2017年:612万トン → 2018年:600万トン
3年前の状況が、今ようやくわかる。この集計作業、小泉大臣の発言では「日本は、ごみの集計をかなりまじめにやっている」。

2020年からはコロナ禍で飲食店からのごみが減ったことは予想されるけど、家庭からのごみが増えた報告もある。そして、賞味・消費期限切れで廃棄される食品も相当数あったのではないかと予想する。

一方で「食品ロスを救え」という活動が活発になっていて、ネットで積極的に売買されているし、私もかなり利用している。

食品が廃棄されるスピードと、それを救おうと購買する消費活動。どちらが勝っているのだろうか。この数字がどのように変化したか、非常に気になる。

腐敗ビジネスはないのか?

今日の講師の酒井先生の取り組みのように、もしこの食品ロスが全て次の資源に代わるのだとしたら、それはものすごいエネルギーだ。
一方で、微生物自身が発酵と腐敗を区別していないのであれば、腐敗だって相当なエネルギーを生み出す、はず?

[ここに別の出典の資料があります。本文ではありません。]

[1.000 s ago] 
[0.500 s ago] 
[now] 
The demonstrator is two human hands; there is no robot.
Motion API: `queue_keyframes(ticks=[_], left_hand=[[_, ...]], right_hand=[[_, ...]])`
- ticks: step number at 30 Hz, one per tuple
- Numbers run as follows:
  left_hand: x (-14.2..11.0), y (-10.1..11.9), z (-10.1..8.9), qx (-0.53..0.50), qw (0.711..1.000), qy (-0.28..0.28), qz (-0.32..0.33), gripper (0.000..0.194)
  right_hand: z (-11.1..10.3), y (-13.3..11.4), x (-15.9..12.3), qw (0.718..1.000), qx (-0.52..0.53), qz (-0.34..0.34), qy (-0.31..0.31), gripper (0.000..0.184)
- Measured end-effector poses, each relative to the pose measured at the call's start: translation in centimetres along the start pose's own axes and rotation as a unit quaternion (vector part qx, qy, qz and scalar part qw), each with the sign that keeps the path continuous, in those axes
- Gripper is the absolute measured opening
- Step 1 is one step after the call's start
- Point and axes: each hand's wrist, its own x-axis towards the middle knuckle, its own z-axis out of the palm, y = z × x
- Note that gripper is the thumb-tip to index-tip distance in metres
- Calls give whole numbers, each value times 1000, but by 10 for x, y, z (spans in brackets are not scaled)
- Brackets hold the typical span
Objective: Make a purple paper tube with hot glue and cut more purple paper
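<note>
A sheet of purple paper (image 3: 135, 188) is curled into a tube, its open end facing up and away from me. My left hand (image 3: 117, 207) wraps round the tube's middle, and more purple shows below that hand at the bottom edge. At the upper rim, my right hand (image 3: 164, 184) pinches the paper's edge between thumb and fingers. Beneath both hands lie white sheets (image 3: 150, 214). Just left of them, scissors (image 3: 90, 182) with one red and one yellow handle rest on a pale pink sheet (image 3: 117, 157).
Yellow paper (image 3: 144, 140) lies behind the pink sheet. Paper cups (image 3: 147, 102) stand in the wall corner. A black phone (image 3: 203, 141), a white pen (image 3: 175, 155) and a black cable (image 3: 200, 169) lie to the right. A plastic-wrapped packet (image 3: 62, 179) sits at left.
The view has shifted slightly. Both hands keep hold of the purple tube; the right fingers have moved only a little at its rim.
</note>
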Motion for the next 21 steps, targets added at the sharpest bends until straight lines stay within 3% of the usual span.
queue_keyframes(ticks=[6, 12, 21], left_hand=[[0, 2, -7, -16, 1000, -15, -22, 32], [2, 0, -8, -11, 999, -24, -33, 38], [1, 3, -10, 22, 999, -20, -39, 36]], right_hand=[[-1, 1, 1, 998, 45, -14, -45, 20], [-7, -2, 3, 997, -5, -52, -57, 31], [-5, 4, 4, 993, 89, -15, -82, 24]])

気になって「腐敗ビジネス」を調べてみたら、「耐腐敗」「腐敗防止」と、腐敗を防ぐための情報はたくさんあるけれど、腐敗が直接エネルギーにつながる情報は得られなかった(生ごみがメタンガスになるのは腐敗かと思ったけど、メタン発酵菌群で発酵だったことを知ってびっくり)。

あ、そうか。「人にとって有益」なものはすべて「発酵」になるから、「腐敗」で「有益」がそもそも成り立たないのだ、と。なんだか、言葉のアヤのような気がして、モヤモヤする。